The Early Reflections curve is an estimate of all single-bounce, first-reflections, in a typical listening room.

Sound Power represents all of the sounds arriving at the listening position after any number of reflections from any direction. It is the weighted rms average of all 70 measurements, with individual measurements weighted according to the portion of the spherical surface that they represent.

Sound Power Directivity Index (SPDI): In this standard the SPDI is defined as the difference between the listening window curve and the sound power curve.

Early Reflections Directivity Index (EPDI): is defined as the difference between the listening window curve and the early reflections curve. In small rooms, early reflections figure prominently in what is measured and heard in the room so this curve may provide insights into potential sound quality.



Early Reflections Breakout:

Floor bounce: average of 20º, 30º, 40º down

Ceiling bounce: average of 40º, 50º, 60º up

Front wall bounce: average of 0º, ± 10º, ± 20º, ± 30º horizontal

Side wall bounces: average of ± 40º, ± 50º, ± 60º, ± 70º, ± 80º horizontal

Rear wall bounces: average of 180º, ± 90º horizontal


Estimated In-Room Response:

In theory, with complete 360-degree anechoic data on a loudspeaker and sufficient acoustical and geometrical data on the listening room and its layout it would be possible to estimate with good precision what would be measured by an omnidirectional microphone located in the listening area of that room. By making some simplifying assumptions about the listening space, the data set described above permits a usefully accurate preview of how a given loudspeaker might perform in a typical domestic listening room. Obviously, there are no guarantees, because individual rooms can be acoustically aberrant. Sometimes rooms are excessively reflective (“live”) as happens in certain hot, humid climates, with certain styles of interior décor and in under-furnished rooms. Sometimes rooms are excessively “dead” as in other styles of décor and in some custom home theaters where acoustical treatment has been used excessively. This form of post processing is offered only as an estimate of what might happen in a domestic living space with carpet on the floor and a “normal” amount of seating, drapes and cabinetry.

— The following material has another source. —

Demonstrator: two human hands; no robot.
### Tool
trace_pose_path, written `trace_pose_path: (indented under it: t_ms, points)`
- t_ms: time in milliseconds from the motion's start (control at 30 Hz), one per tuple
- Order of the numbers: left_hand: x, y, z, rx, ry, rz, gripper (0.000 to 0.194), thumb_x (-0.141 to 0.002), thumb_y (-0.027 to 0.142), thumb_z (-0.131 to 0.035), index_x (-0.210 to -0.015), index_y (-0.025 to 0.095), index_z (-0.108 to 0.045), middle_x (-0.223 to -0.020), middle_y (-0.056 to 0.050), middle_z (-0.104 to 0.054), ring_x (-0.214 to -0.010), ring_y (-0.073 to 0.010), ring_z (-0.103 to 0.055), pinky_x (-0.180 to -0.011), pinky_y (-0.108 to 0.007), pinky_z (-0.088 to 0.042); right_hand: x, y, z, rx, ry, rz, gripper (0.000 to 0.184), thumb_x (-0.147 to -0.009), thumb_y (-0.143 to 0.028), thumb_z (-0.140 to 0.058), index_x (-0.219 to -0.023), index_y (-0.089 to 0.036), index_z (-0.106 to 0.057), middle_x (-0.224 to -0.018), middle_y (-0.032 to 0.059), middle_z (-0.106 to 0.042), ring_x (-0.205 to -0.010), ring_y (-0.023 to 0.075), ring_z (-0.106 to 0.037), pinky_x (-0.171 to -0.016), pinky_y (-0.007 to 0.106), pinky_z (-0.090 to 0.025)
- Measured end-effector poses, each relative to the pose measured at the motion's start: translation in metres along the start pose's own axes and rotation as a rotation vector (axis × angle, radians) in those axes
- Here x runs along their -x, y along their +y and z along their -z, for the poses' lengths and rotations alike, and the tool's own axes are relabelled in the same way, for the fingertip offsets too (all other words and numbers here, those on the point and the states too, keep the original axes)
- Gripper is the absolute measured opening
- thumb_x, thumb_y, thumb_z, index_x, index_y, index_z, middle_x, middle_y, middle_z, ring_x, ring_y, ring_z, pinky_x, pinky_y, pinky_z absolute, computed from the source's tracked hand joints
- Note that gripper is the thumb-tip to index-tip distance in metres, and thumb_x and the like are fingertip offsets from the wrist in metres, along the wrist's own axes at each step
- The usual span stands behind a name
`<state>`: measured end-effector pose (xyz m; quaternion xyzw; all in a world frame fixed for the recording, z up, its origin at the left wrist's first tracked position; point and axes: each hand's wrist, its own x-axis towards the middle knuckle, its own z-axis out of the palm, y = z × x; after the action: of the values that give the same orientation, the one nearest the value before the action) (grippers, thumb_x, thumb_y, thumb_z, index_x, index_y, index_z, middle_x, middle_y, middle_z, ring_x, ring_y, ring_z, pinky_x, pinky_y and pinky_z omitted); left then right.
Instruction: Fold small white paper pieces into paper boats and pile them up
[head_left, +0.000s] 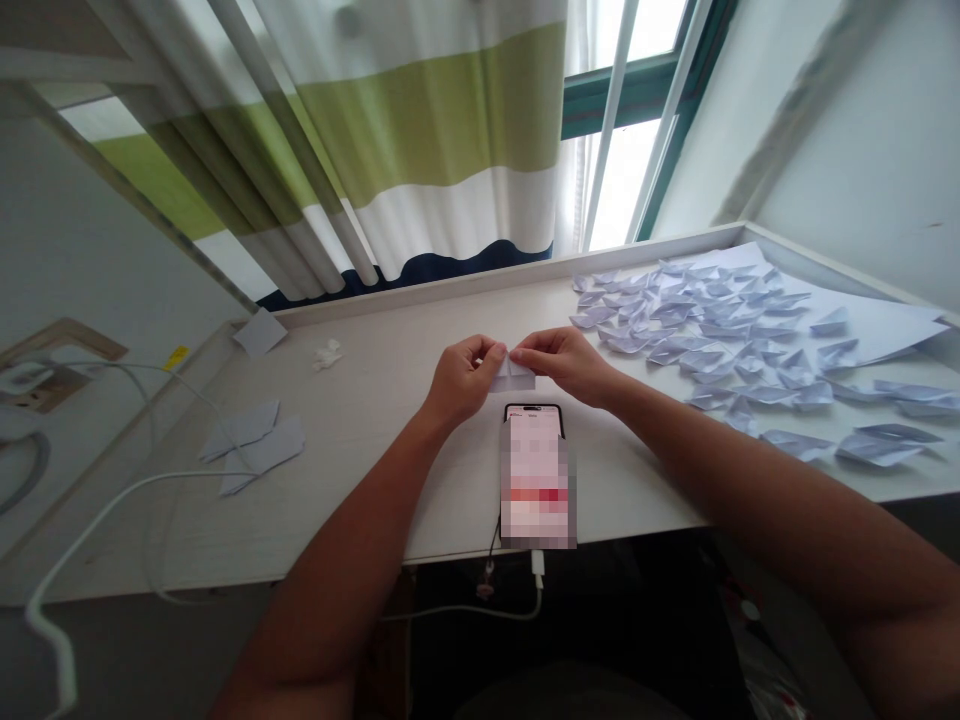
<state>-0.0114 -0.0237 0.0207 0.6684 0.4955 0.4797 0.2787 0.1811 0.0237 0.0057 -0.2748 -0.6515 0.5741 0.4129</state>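
A small folded piece of white paper (513, 382) is held between both hands above the middle of the desk. My left hand (466, 376) pinches its left side with thumb and fingers. On the other side, my right hand (564, 362) grips the upper right part between thumb and forefinger. A crease runs down the paper's middle between the two thumbs. Just below the hands lies a phone (534, 470) with its screen lit and partly blurred.
Many folded paper boats (697, 320) cover the desk's right side, some over large white sheets (877, 310). Paper squares (274, 450) lie at left, with another sheet (260, 332) and crumpled tissue (327, 354) behind. A white cable (142, 485) crosses the left edge; a charging plug (538, 565) meets the phone.
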Motion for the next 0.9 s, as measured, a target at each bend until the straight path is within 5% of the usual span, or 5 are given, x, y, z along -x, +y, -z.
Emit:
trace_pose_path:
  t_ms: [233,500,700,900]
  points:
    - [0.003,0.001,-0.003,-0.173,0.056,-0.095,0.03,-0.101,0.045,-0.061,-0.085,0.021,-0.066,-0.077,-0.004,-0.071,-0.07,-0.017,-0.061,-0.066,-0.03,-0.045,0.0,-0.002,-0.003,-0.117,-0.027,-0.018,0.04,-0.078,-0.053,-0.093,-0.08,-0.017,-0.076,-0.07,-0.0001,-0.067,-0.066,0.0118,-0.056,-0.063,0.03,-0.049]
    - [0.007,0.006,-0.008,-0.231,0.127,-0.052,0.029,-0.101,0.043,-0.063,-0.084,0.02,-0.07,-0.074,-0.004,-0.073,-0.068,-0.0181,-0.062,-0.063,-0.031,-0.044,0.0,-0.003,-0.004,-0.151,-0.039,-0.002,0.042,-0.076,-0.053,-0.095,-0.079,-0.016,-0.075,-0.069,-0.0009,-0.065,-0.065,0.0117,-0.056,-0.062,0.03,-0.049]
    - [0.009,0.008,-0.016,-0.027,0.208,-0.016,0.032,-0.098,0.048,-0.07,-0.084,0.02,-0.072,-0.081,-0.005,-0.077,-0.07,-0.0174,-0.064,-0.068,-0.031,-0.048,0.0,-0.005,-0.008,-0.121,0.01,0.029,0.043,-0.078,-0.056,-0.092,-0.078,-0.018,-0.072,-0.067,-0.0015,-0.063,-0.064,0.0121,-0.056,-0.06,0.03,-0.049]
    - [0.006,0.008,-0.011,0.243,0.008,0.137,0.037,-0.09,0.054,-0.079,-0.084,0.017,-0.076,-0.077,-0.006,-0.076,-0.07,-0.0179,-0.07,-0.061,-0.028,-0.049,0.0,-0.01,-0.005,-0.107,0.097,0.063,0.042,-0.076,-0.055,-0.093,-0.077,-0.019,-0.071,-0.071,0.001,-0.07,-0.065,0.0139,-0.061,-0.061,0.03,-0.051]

For these limited circumstances it has been found that a usefully accurate Predicted In-Room (PIR) amplitude response, also known as a “room curve” is obtained by a weighted average consisting of 12 % listening window, 44 % early reflections and 44 % sound power. At very high frequencies errors can creep in because of excessive absorption, microphone directivity, and room geometry. These discrepancies are not considered to be of great importance.

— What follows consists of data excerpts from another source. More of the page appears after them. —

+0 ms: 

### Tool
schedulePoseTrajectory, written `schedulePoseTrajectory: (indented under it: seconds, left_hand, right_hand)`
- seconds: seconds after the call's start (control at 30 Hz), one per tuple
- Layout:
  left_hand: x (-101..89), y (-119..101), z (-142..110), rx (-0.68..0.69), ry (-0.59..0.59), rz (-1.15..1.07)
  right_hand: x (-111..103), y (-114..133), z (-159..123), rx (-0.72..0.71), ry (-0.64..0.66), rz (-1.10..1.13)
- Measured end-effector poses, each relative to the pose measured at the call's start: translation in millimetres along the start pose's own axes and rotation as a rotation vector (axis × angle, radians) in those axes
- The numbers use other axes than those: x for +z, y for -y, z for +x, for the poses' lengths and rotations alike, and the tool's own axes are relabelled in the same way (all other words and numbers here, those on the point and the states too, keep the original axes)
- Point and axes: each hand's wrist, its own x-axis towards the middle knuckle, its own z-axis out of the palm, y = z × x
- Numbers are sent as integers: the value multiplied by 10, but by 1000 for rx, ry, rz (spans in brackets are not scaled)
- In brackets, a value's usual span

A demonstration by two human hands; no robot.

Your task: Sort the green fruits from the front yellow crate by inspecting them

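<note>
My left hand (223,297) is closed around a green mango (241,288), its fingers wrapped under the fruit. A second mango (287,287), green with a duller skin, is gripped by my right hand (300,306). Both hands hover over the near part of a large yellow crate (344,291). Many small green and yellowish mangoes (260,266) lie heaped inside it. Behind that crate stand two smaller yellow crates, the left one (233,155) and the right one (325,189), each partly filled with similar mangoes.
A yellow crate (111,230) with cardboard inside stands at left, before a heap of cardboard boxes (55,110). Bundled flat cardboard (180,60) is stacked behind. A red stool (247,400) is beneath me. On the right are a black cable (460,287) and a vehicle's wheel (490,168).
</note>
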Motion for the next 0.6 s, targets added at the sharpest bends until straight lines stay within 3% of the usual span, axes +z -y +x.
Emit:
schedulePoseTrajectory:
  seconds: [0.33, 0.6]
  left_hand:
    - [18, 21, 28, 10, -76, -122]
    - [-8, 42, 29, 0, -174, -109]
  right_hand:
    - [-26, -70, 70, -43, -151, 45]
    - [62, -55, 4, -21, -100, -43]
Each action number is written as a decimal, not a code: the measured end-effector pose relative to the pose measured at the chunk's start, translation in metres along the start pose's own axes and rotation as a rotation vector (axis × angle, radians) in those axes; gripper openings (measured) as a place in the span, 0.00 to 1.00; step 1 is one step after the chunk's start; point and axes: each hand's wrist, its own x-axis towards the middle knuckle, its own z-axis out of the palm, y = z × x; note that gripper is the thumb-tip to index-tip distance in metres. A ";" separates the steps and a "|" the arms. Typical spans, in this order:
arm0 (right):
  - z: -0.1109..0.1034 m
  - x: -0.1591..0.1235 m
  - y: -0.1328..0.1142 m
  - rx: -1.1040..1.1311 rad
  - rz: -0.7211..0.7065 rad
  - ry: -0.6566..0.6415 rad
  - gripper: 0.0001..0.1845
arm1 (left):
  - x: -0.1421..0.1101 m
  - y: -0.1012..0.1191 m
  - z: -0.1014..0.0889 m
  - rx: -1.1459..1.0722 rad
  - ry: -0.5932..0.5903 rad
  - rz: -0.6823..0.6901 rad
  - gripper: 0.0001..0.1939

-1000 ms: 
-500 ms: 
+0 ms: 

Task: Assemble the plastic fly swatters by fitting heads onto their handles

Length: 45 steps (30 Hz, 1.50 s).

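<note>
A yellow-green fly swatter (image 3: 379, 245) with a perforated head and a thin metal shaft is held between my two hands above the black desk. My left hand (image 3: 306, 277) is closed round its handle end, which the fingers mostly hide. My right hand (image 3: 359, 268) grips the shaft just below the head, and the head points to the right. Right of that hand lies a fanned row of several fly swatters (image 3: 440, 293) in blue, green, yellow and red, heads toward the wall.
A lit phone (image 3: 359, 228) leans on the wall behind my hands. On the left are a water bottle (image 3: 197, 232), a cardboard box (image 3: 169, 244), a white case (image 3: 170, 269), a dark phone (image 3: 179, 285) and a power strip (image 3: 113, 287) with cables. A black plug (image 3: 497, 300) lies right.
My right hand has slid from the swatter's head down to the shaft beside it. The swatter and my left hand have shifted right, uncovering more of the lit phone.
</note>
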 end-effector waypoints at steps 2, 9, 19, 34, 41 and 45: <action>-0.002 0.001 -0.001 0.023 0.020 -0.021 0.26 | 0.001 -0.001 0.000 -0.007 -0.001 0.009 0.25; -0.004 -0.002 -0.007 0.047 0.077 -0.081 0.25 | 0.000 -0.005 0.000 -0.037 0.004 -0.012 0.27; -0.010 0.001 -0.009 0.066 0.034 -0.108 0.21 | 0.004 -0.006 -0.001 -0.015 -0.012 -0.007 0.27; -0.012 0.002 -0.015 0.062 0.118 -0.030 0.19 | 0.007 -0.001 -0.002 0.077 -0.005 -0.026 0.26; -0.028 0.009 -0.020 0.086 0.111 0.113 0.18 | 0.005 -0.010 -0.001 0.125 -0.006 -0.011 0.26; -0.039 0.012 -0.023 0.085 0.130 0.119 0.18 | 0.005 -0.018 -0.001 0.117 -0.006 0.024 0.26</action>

Horizontal Frequency Response (0° to ±90°): specs

Vertical Frequency Response (0° to ±40°): specs

Horizontal Contour Plot (normalized): specs

Vertical Contour Plot (normalized): specs

“Globe” Plots

Horizontal Polar (Globe) Plot:
This represents the sound field at 2 meters - above 200Hz - per the legend in the upper left. specs

Vertical Polar (Globe) Plot:
This represents the sound field at 2 meters - above 200Hz - per the legend in the upper left. specs

Additional Measurements

Response Linearity and Sensitivity


Impedance Magnitude and Phase


Harmonic Distortion

Harmonic Distortion at 86dB @ 1m: specs

Harmonic Distortion at 96dB @ 1m: specs

Dynamic Range (Instantaneous Compression Test)

The below graphic indicates just how much SPL is lost (compression) or gained (enhancement; usually due to distortion) when the speaker is played at higher output volumes instantly via a 2.7 second logarithmic sine sweep referenced to 76dB at 1 meter. The signals are played consecutively without any additional stimulus applied. Then normalized against the 76dB result.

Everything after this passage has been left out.